[ABOUT THIS TASK]
The expected result is the full listing, retyped exactly, without a single picture.

##############################

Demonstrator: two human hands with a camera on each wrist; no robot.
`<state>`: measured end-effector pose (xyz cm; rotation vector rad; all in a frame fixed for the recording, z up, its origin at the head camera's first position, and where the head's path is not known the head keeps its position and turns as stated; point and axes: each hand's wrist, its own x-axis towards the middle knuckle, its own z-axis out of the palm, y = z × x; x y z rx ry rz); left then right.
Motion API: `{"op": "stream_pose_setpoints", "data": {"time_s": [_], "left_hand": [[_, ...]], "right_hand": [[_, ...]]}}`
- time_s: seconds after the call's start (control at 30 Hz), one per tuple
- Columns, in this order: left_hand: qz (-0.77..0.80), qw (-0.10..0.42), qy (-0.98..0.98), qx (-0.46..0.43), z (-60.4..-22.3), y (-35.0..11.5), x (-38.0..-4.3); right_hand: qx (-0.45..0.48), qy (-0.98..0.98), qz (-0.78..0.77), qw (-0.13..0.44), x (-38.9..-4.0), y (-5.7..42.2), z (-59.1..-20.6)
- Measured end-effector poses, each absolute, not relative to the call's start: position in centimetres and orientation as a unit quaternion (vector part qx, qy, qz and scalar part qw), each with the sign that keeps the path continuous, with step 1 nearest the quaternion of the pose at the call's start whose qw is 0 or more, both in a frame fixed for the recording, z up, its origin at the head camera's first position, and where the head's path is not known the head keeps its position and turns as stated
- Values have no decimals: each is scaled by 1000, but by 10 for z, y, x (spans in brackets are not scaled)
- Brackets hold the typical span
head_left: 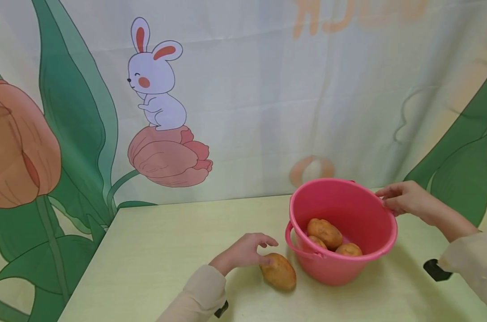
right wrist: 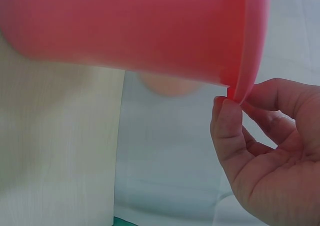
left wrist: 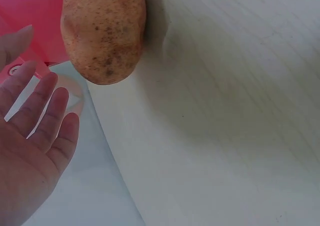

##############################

[RESPONSE AREA]
Demonstrator: two human hands with a camera on each wrist; no robot.
`<state>`: measured end-effector pose (xyz cm; rotation vector rad; all in a frame fixed for the recording, z up, its origin at the head camera's first position, and where the head's path is not known the head keeps its position and turns as stated; point and axes: each hand's wrist, its own x-axis towards the middle knuckle, its own z-axis out of the palm, y = z × x; x y z rx ry rz); left then right.
Motion API: `{"op": "stream_pose_setpoints", "data": {"time_s": [_], "left_hand": [[_, ...]], "right_hand": [[_, ...]]}}`
- time_s: seconds after the call's start (control at 30 Hz), one per tuple
- Columns, in this order: left_hand: qz (-0.77..0.80), qw (-0.10..0.42), qy (-0.98..0.98), qx (-0.46..0.43), z (-60.4..-22.3), y (-35.0..11.5), x (-38.0..-4.3); right_hand: qx (-0.45..0.48), qy (-0.98..0.98), qz (-0.78..0.77), qw (-0.13..0.44), x (-38.9..-4.0), y (-5.7..42.2), z (-59.1..-20.6)
- Measured end-effector poses, each absolute, not relative to the call's start: position in centimetres and orientation as a unit quaternion (vector part qx, qy, qz and scalar part qw), each with the sign that keeps the path continuous, with step 1 nearest the quaternion of the pose at the call's start whose qw is 0 or more, both in a frame fixed for the recording, z up, its origin at the head camera's first position, and where the head's path is not known the head keeps its position and turns as stated
- Values have no decimals: each is scaled by 1000, but by 10 for z, y, x (spans in brackets are not scaled)
- Brackets hold the typical span
head_left: 
right wrist: 
left wrist: 

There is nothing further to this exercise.